From 1947-1949, Hammerstrom headed up the Jamestown football program with a fine record of 15-9. Highlighting those years was the 8-0 1949 team, marking the school's first perfect season since being 8-0 in 1898. When he left Jamestown to return again to Union as the football coach, the Red Raiders were on a 10-game winning streak.
Hammerstrom coached the Dutchmen from 1950-1957 and recorded a 26-34-2 mark with his finest season being in 1956. That year Union was 6-2 and he was chosen Coach of the Year by the Northeastern New York Sportswriters.
Additionally, he was the freshmen basketball coach in 1950-1951 and the coach of the 1957 golf squad.
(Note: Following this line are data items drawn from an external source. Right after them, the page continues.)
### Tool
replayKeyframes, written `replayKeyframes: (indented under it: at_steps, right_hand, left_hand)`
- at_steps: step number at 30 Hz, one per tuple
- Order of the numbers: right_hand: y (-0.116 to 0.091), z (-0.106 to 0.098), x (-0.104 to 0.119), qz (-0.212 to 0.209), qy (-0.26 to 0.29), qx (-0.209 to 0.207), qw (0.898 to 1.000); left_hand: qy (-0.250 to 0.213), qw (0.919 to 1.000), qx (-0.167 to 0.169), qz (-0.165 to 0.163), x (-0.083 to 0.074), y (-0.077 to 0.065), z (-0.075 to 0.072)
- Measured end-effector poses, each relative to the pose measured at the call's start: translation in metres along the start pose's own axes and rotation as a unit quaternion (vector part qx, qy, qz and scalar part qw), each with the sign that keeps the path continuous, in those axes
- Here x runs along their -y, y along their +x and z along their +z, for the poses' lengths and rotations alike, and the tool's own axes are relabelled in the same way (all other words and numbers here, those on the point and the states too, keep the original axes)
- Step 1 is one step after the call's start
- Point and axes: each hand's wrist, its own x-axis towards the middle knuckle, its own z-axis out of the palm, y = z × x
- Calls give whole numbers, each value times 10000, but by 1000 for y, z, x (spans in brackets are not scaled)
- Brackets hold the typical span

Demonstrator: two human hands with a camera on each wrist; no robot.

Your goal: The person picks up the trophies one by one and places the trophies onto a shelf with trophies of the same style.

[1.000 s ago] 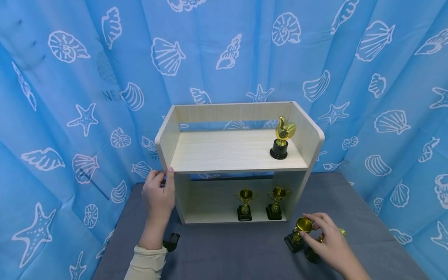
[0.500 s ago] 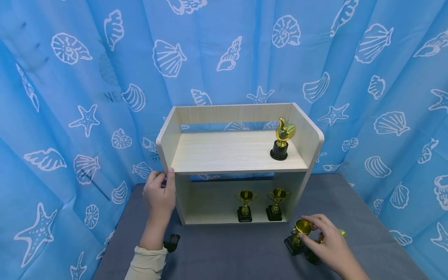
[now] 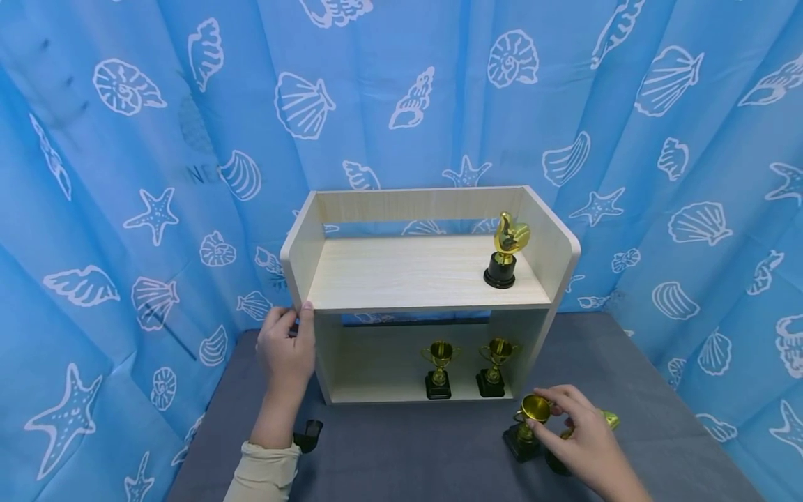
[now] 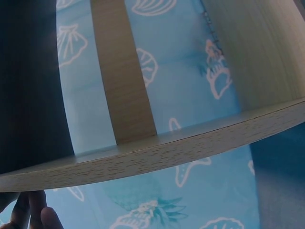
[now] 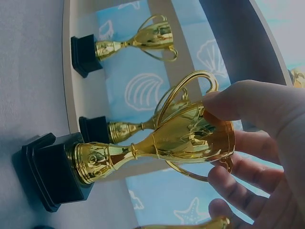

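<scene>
My right hand [image 3: 580, 436] pinches a gold trophy cup [image 3: 527, 411] by its bowl, thumb on one side and fingers on the other. In the right wrist view the cup [image 5: 178, 136] shows two looped handles and a black square base [image 5: 59, 169]. Partly hidden behind this hand is another gold trophy [image 3: 610, 418] with a black base. My left hand [image 3: 285, 348] grips the left side panel of a pale wooden shelf [image 3: 401, 275], its thumb on the front edge. From the left wrist, only a few fingertips [image 4: 35, 210] show beneath the panel's edge.
Two gold cups, a left one [image 3: 439, 362] and a right one [image 3: 495, 362], stand upright on the lower shelf. A trophy with a curved gold figure [image 3: 508, 240] stands at the upper shelf's right. A blue shell-patterned curtain [image 3: 401, 90] hangs behind the grey tabletop [image 3: 389, 453].
My right hand and its trophy cup have shifted slightly left, toward the shelf. The left hand keeps its place on the side panel.
</scene>
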Motion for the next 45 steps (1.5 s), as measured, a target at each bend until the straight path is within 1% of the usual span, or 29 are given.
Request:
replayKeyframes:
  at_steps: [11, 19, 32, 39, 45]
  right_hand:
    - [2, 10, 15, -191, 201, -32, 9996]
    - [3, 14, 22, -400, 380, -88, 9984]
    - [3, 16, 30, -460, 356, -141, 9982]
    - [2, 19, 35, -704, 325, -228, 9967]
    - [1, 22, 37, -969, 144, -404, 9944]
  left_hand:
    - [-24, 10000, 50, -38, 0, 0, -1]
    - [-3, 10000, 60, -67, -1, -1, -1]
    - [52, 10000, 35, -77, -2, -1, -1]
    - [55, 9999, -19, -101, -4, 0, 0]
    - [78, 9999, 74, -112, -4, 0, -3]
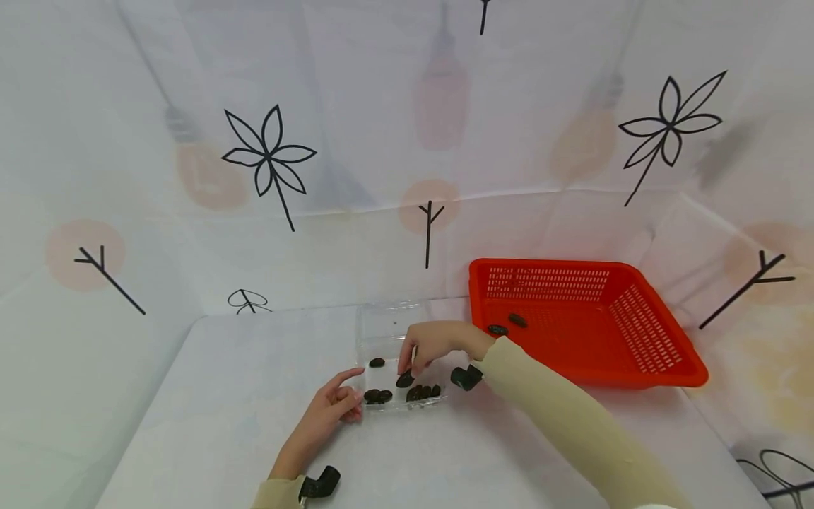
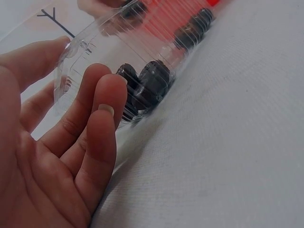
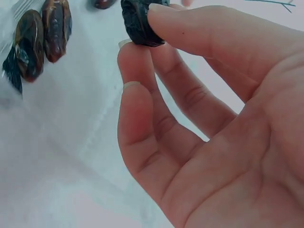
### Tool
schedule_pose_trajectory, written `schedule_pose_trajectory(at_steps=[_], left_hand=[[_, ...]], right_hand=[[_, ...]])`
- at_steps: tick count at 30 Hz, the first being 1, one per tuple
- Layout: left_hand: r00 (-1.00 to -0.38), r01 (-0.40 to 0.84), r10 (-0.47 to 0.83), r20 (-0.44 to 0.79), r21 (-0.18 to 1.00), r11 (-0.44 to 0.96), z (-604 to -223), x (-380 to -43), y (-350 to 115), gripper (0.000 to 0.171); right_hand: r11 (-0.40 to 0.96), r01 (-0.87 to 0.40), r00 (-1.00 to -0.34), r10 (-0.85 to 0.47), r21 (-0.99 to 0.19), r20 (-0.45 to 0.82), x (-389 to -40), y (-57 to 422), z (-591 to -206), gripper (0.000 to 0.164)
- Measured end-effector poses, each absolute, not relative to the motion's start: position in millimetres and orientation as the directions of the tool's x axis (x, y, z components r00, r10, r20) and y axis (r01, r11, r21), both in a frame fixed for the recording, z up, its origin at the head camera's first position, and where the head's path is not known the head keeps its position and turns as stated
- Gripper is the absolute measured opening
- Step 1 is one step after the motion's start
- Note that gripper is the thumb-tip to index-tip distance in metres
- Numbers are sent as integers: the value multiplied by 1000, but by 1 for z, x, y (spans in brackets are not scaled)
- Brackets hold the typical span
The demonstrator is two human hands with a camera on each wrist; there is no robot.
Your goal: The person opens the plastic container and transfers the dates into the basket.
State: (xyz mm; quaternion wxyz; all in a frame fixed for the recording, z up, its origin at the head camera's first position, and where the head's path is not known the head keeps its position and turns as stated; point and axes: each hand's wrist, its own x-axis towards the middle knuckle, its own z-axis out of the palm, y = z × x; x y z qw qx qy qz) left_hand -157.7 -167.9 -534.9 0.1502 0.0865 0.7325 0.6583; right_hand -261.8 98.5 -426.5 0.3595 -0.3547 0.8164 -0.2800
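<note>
In the head view, a clear plastic box (image 1: 389, 404) stands with its lid (image 1: 394, 322) folded back. My right hand (image 1: 439, 343) is over the box and pinches a dark, wrinkled date (image 1: 404, 379) between thumb and fingertips; the same date (image 3: 140, 21) shows up close in the right wrist view. Along the box's near side lie a pair of dates (image 1: 378, 396) at left and several dates (image 1: 422, 392) at right. Another date (image 1: 376, 363) sits farther back at left. My left hand (image 1: 332, 401) touches the box's left side, fingers partly bent.
To the right of the box stands a red plastic basket (image 1: 572, 329) with slotted walls. Two dates (image 1: 518, 320) lie in its left part. A white cloth (image 1: 242, 396) covers the table, and a printed curtain (image 1: 356, 177) hangs behind.
</note>
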Motion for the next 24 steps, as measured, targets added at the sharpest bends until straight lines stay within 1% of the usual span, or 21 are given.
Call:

Although his record wasn't that outstanding, he was highly-respected for all his contributions as a physical education teacher and coach during his Union days. He left Union in 1957 and moved to Arizona because of his son's illness. However, before leaving he was given a farewell dinner by Union. Then college president Carter Davidson said, "Sam Hammerstrom has been the ideal football coach at Union because he has combined careful study of the game with a sincere devotion to the highest ideals of the college."
Hammerstrom was the head umpire for the Madison Little League in Phoenix, Arizona, in 1960-1961 and Eastern secretary for the American Football Coaches in 1956.
He was a member of the Jamestown American Legion from 1947-1950, the Schenectady Rotary Club 1956-1957 and treasurer of the Schenectady Girl Scouts Council in the 1950s. Also he was on the Wickenburg, Arizona, Town Council from 1966-1969 and the mayor in 1968-1969.
In Camp Verde, Arizona, he was with the Lions Club from 1970-1976 and with the Kiwanis Club from 1982 to the present time. Before retiring, Hammerstrom was the Camp Verde School District superintendent.
In 2003, Hammerstrom was inducted into the second class of Union College Athletic Hall of Fame.
Lawrence Lentchner said the following about Hammerstrom in the Union College 1959 weekly newspaper (Concordiensis) article. "Sam's teams were noted for their aggressiveness, good spirit and sportsmanship, just as he was. In short, the Sam Hammerstrom-Union College relationship was an excellent and close one - one that will be remembered many years from now."